Making Public Records Requests During Budget Cuts

Budget cuts have impacted FOIA and open records response times.  Here are a few tips on making successful public records requests during budget cuts. In-Person Requests

Find out when the office is open. Before you plan your visit, you should call ahead for office hours.  Many offices are operating under reduced hours (i.e. 8 a.m. to 2 p.m.) and may be closed entirely on furlough days.  Also note that records desks may have different operating hours than other offices within the agency or department.

Be polite. Politeness goes a long way.  Many records offices have limited staff that is expected to manage long lines, answer phone calls, locate records and make copies.

Be specific.  When you go into the office, be prepared with as many details about your request as possible.  The records clerk will be better able to help you if you articulate exactly what you need.

Understand limitations.  Due to limited staffing, some offices restrict how many records you can request each day and have a limitation on copies that can be made while you are waiting.  If this is the case, you will have to fill out a request form for additional records or large copy jobs.  These requests are typically processed in the order that they are received, and can be reviewed or picked up when they are ready.  Also note that many offices still keep older records on microfilm.  Be prepared to use these machines yourself or to wait up to several weeks while the office staff uses them to fulfill your request.

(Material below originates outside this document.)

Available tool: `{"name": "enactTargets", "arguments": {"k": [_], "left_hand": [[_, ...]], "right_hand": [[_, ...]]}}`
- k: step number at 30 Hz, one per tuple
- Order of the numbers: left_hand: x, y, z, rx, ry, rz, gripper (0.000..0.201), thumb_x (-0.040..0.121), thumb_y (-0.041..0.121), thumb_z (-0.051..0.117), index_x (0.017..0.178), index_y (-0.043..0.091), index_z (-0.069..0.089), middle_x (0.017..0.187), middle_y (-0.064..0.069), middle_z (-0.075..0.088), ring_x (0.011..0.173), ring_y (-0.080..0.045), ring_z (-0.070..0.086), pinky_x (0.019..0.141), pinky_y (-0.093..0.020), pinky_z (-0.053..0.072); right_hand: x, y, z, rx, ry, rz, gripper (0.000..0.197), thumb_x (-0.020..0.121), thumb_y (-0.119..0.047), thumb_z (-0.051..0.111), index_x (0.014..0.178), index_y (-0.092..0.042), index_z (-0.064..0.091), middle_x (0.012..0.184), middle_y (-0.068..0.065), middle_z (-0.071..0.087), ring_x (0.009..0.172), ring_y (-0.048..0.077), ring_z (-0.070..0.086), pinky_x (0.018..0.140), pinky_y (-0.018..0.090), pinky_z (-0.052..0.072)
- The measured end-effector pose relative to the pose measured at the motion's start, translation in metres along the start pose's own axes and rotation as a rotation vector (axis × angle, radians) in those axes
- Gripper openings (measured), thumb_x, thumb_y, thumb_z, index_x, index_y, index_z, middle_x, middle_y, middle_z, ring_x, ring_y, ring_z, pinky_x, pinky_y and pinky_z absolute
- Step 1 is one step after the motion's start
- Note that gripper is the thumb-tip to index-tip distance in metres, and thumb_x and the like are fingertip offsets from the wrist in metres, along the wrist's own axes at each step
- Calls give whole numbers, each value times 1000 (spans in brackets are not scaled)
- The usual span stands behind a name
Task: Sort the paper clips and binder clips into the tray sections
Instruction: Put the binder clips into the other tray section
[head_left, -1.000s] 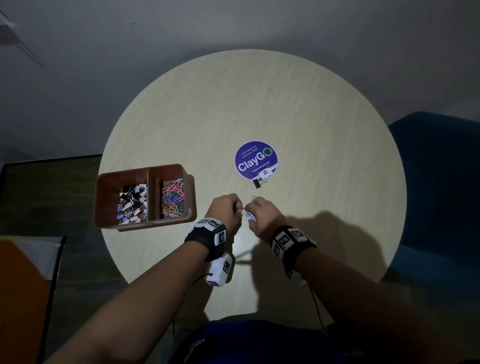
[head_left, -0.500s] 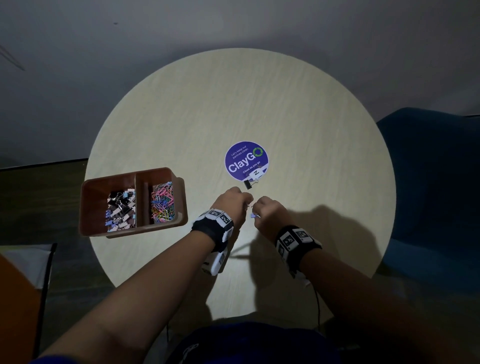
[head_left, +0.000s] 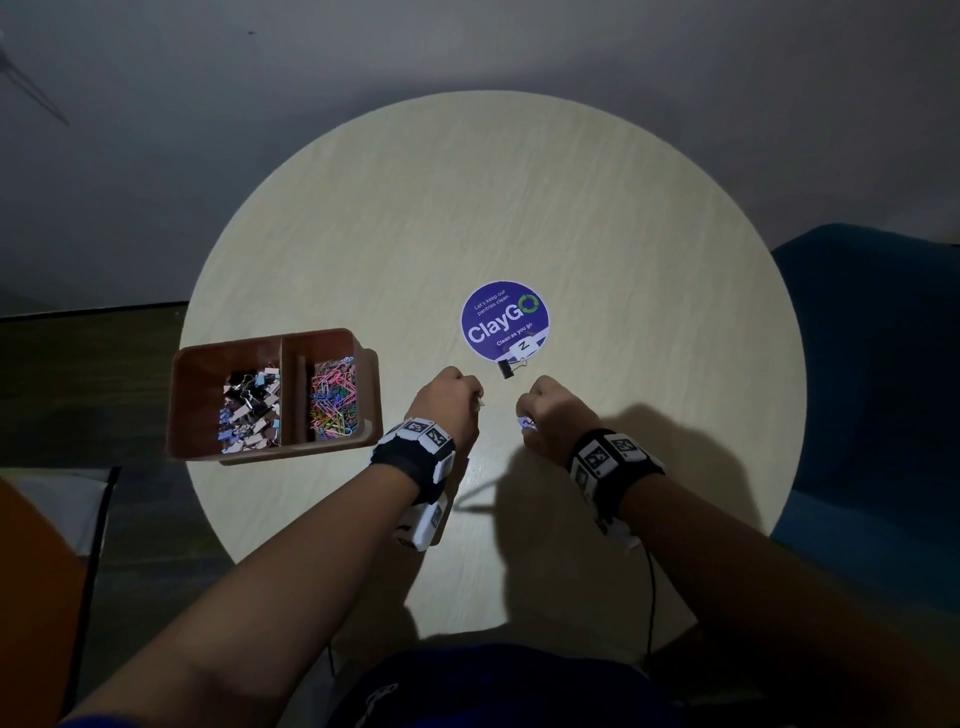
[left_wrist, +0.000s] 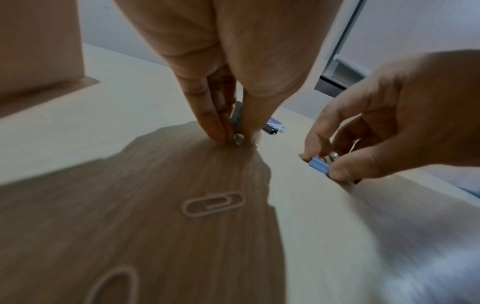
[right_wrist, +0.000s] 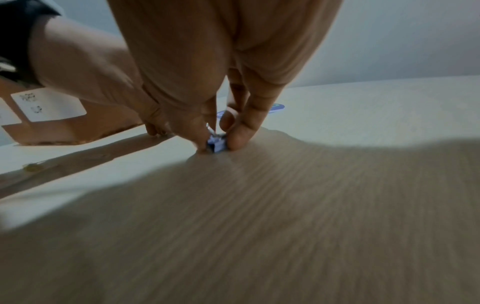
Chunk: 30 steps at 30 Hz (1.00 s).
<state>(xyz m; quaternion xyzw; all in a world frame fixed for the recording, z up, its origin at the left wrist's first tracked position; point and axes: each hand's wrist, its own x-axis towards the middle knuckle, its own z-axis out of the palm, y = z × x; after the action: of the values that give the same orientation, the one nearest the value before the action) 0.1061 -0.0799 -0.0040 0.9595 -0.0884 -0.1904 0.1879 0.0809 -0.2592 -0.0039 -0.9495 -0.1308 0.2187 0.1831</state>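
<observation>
- Your hands have drawn apart since a second ago, when they met fingertip to fingertip over one spot; each now works its own piece on the table
- Your right hand pinches a blue binder clip between thumb and fingers, low against the tabletop; the other fingers are curled in
- Your left hand has thumb and fingers pressed together, tips on the wood, with something small and pale between them; likely a paper clip, too blurred to call
- Two white paper clips lie loose on the table just under your left wrist, not yet sorted
- A black binder clip sits at the near edge of the purple sticker, just beyond both hands
- The brown tray stands well to your left: binder clips heaped in its left section, coloured paper clips in its right
- Judgement: the joined pieces appear separated, so each can go to its own section; few strays are left, the sort is close to done
</observation>
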Motion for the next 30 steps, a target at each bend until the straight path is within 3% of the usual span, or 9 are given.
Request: {"name": "enactTargets", "arguments": {"k": [2, 4, 7, 10, 13, 17, 22, 27, 30], "left_hand": [[-1, -1, -1, 17, -5, -5, 27, 92, 16, 52, 114, 16, 67, 110, -7, 57, 94, -30, 62, 79, -32, 48], [-2, -1, -1, 20, -14, -8, 27, 91, 15, 53, 113, 16, 67, 109, -8, 58, 92, -30, 62, 78, -33, 50], [-6, -2, -1, 19, -17, -13, 23, 88, 16, 55, 107, 18, 69, 106, -6, 58, 88, -30, 63, 76, -33, 51], [-8, -4, -1, 5, -19, -30, 19, 85, 18, 59, 100, 20, 70, 103, -4, 58, 84, -30, 63, 74, -32, 52], [-5, -6, -4, -17, -53, -35, 16, 85, 18, 62, 99, 19, 70, 102, -6, 59, 87, -30, 62, 77, -33, 51], [-5, -11, -2, -27, -95, -43, 12, 85, 19, 64, 96, 20, 70, 100, -6, 58, 88, -30, 63, 77, -34, 52], [-11, -14, -1, -48, -95, -48, 11, 85, 21, 63, 94, 19, 69, 99, -7, 58, 88, -29, 62, 76, -32, 50], [-18, -16, -4, -45, -94, -22, 13, 86, 21, 63, 97, 18, 69, 101, -8, 59, 89, -28, 62, 77, -33, 52], [-24, -15, -10, -61, -93, -4, 11, 85, 23, 64, 94, 20, 69, 98, -6, 59, 88, -27, 62, 78, -36, 53]], "right_hand": [[6, -1, -7, -45, -7, 21, 16, 80, -6, 60, 93, 3, 65, 97, 21, 56, 80, 39, 58, 69, 38, 50], [14, -4, -17, -23, 21, 35, 21, 83, -11, 59, 99, 0, 66, 103, 18, 57, 92, 37, 57, 76, 34, 47], [32, -9, -32, 13, 86, 47, 23, 84, -14, 61, 104, -4, 66, 112, 14, 56, 98, 30, 57, 82, 30, 45], [45, -13, -38, -26, 37, 46, 21, 86, -12, 59, 106, -6, 63, 121, 9, 54, 101, 29, 58, 81, 28, 43], [51, -14, -37, -62, -19, 48, 14, 86, -9, 55, 99, -8, 59, 110, 12, 59, 96, 31, 57, 72, 27, 36], [52, -17, -40, -56, -43, 115, 12, 83, -9, 56, 94, -12, 59, 99, 10, 62, 91, 32, 59, 71, 32, 45], [43, -16, -33, 47, -22, 219, 13, 81, -15, 61, 82, -22, 50, 90, 6, 63, 85, 28, 57, 64, 29, 41], [30, -22, -25, 174, 17, 280, 22, 79, -16, 65, 100, -20, 59, 88, 4, 65, 79, 25, 62, 67, 29, 51], [22, -26, -19, 210, 31, 310, 23, 78, -16, 63, 99, -24, 69, 91, 0, 70, 80, 22, 65, 70, 31, 56]]}}
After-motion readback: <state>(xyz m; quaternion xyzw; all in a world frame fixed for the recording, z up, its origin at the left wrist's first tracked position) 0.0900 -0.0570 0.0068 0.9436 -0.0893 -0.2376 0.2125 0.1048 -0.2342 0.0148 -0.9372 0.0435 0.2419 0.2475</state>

Bring cash or a checkbook. Most offices do not take credit cards, and if they do there is often an expensive surcharge.  To avoid this, bring cash or personal checks to pay any fees associated with your requests.

Written Requests

Visit the web site for more information. Before you submit a written public records request, it is a good idea to visit the web site of the agency or department that you believe holds the records.  In some cases, the office will have a standard public records request form that you can print or submit online.

Direct your request to the appropriate person.  Many agencies and departments list a name and contact information for the person who oversees public records requests.  If not, it is a good idea to call the office to identify the best person to help you.  Establishing phone contact with this person lets them know that your request is coming, which could expedite the process.

Be specific. In a written request, include any details you have on the record such as its subject matter, the date it was created and the named parties.  Providing as much information as possible will greatly increase the likelihood that you will get the records you need.

Be patient and persistent. Generally, you should not expect to get an immediate response from an agency or department after you have submitted a request.  Keep in mind that most offices are managing a large backlog of requests, and in most cases, these offices have up to 20 days to send your records, deny your request or notify you of a time extension.  Once you have submitted your request, follow-up to make sure the request was received and then call consistently to check on progress.  Keep in mind, though, that persistence will pay right up until the point you are labeled a pest by the agency, and proceed accordingly.